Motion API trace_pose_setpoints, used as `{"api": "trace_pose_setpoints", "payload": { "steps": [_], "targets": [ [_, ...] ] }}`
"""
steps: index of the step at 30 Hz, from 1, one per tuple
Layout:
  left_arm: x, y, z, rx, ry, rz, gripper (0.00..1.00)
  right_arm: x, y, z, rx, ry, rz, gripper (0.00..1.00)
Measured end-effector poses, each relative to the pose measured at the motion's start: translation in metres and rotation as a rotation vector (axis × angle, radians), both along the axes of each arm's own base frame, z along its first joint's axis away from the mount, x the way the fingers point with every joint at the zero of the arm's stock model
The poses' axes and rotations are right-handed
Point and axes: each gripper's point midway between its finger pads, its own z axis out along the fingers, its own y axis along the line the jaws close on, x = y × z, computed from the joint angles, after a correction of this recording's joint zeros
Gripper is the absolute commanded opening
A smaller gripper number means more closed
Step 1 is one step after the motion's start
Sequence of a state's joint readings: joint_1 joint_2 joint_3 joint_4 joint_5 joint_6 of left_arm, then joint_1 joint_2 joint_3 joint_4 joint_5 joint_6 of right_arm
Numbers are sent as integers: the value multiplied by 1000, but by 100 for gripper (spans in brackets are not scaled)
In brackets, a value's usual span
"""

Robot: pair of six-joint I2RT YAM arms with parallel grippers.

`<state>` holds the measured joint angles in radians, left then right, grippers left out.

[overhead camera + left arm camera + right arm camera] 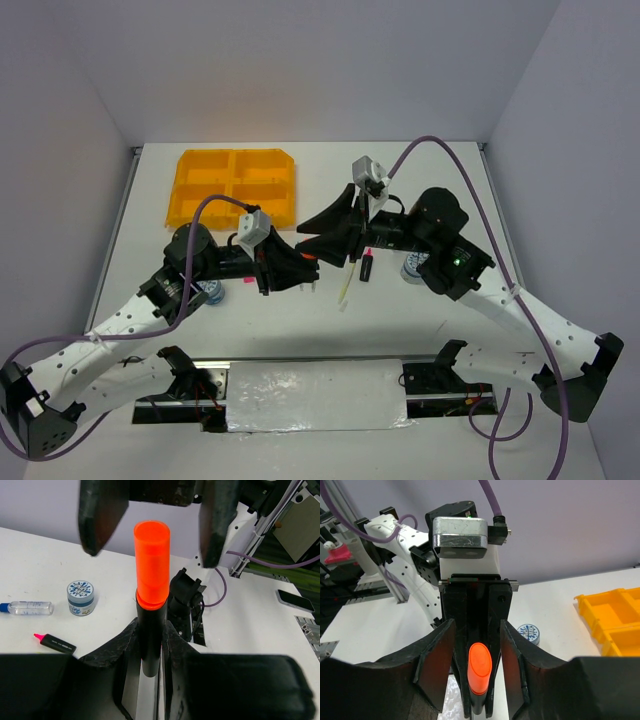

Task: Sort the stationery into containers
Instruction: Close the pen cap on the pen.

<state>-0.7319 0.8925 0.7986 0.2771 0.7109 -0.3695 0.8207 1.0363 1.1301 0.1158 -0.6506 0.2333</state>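
My left gripper (150, 645) is shut on a black marker with an orange cap (151, 562), which sticks out past its fingertips. My right gripper (477, 657) is open and faces it head-on, its fingers (102, 515) standing on either side of the cap without touching. The cap also shows in the right wrist view (480, 667), between the left gripper's fingers. In the top view both grippers (300, 268) (325, 228) meet above the table's middle, and the marker is hidden there. The orange-yellow tray (235, 187) lies at the back left.
A pink-capped marker (367, 265) and a pale stick (347, 280) lie under the right gripper. A grey-blue roll (81, 597) and a blue-capped clear bottle (30, 608) lie near the right arm. Another roll (210, 290) sits by the left arm.
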Motion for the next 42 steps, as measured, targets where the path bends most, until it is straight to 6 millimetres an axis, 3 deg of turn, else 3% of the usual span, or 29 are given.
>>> {"api": "trace_pose_setpoints", "payload": {
  "steps": [10, 13, 14, 28, 35, 42],
  "targets": [
    [-1, 1, 2, -5, -6, -1, 0, -2, 2, -14, -21, 1, 24, 37],
    [-1, 1, 2, -5, -5, -2, 0, -5, 3, -19, -28, -3, 44, 14],
    [-2, 1, 2, -5, -5, -6, 0, -5, 3, -20, -29, -2, 47, 1],
    [-5, -3, -1, 17, 12, -61, 0, -8, 2, -30, 43, -12, 93, 0],
    [6, 3, -2, 69, 36, -44, 0, 5, 9, -38, 90, -3, 106, 0],
    [22, 19, -16, 110, 103, -20, 0, 24, 19, -59, 76, 32, 66, 0]
  ]
}}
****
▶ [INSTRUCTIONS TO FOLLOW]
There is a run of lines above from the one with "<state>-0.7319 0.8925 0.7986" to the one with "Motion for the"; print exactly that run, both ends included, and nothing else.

▶ [ANSWER FOR THE TASK]
<state>-0.7319 0.8925 0.7986 0.2771 0.7109 -0.3695 0.8207 1.0363 1.1301 0.1158 -0.6506 0.2333</state>
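My left gripper (150, 645) is shut on a black marker with an orange cap (151, 562), which sticks out past its fingertips. My right gripper (477, 657) is open and faces it head-on, its fingers (102, 515) standing on either side of the cap without touching. The cap also shows in the right wrist view (480, 667), between the left gripper's fingers. In the top view both grippers (300, 268) (325, 228) meet above the table's middle, and the marker is hidden there. The orange-yellow tray (235, 187) lies at the back left.
A pink-capped marker (367, 265) and a pale stick (347, 280) lie under the right gripper. A grey-blue roll (81, 597) and a blue-capped clear bottle (30, 608) lie near the right arm. Another roll (210, 290) sits by the left arm.
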Motion for the next 42 steps, as measured, targets where the path bends most, until it is straight to 6 millimetres an axis, 3 deg of turn, else 3% of the usual span, or 29 are given.

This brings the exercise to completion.